Date: 2012-05-01 06:14 pm (UTC)From: [identity profile] staxxy.livejournal.com
I figured you were. I am suggesting you divide the time you are already spending on the Access stuff in half - and spend part of that time doing this instead. Or maybe consider doing that once you get a more reasonably functional Access one rolled out.

Date: 2012-05-01 06:21 pm (UTC)From: [identity profile] sistawendy.livejournal.com
I think after the first Access release, which is going to entail a buttload of schema additions, would be a good time to do the SQL thing. There's no sense in doing them twice.

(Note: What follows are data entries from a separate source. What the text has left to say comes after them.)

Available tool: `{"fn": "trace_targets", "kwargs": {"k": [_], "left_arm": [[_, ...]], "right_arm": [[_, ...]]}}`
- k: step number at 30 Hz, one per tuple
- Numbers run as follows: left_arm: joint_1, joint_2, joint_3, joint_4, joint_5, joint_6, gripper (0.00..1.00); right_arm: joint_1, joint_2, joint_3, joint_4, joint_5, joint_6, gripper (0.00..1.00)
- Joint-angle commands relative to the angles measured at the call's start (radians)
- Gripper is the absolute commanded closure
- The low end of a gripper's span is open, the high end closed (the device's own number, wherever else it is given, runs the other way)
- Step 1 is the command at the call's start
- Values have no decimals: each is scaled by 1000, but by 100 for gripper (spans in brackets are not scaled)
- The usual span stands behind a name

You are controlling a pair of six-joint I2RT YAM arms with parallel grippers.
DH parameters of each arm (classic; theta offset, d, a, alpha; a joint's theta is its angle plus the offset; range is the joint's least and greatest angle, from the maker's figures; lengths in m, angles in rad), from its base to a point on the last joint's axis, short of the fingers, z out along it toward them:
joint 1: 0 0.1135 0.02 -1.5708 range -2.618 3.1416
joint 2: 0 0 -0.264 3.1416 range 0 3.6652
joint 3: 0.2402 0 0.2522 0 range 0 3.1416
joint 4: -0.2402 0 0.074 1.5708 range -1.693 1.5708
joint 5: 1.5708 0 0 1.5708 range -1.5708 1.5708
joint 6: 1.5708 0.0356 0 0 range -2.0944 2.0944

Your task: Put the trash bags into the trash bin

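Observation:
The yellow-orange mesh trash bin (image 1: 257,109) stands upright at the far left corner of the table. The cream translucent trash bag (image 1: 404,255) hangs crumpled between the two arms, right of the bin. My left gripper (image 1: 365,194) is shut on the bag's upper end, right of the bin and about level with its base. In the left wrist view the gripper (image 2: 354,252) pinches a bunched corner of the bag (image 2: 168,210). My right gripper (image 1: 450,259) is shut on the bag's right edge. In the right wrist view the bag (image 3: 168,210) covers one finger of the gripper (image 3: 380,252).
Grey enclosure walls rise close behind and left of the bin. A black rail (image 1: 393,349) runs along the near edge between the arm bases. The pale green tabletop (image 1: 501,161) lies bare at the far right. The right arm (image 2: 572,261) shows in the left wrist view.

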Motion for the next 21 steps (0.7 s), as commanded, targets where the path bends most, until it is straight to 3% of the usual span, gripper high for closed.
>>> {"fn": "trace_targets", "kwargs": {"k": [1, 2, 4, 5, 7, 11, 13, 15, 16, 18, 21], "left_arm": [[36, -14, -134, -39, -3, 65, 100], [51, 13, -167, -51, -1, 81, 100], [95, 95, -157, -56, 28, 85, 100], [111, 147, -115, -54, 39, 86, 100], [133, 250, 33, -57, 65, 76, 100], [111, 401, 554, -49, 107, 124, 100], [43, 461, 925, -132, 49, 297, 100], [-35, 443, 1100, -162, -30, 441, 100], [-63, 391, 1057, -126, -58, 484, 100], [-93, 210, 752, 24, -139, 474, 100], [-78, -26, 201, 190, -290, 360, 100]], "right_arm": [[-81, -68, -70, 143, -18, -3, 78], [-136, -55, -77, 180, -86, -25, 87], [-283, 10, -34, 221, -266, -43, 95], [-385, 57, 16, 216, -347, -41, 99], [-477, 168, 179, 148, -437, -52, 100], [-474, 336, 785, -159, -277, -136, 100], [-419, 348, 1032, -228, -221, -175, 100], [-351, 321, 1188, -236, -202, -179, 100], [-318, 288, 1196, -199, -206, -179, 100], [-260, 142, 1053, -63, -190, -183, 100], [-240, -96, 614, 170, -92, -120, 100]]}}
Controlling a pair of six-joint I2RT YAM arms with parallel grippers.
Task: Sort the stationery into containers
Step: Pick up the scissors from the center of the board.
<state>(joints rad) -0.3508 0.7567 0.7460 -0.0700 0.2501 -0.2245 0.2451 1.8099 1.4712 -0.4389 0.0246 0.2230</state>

Date: 2012-05-01 07:06 pm (UTC)From: [identity profile] darkmane.livejournal.com
Welcome to my life circa 1996.

I ended up with over 100 mdb files because the company I worked for wouldn't pay for SQL and performance was unacceptably slow with one mdb file.

Hm!

Date: 2012-05-02 03:59 am (UTC)From: [identity profile] grace-batmonkey.livejournal.com
Interesting project! What's really interesting to me about it, weirdly enough, is that my current gig is in support of a thing that does precisely what you describe (yes, even though the text there doesn't mention Case Management, a huge number of customers use it that way). And I can be that extra little bird confirming your strong pull to SQL is something you shouldn't ignore ;] Noted that you already have a lot on your plate, though. Difficult divide to cross, but I know you'll get them as close as you can, and it'll be awesome.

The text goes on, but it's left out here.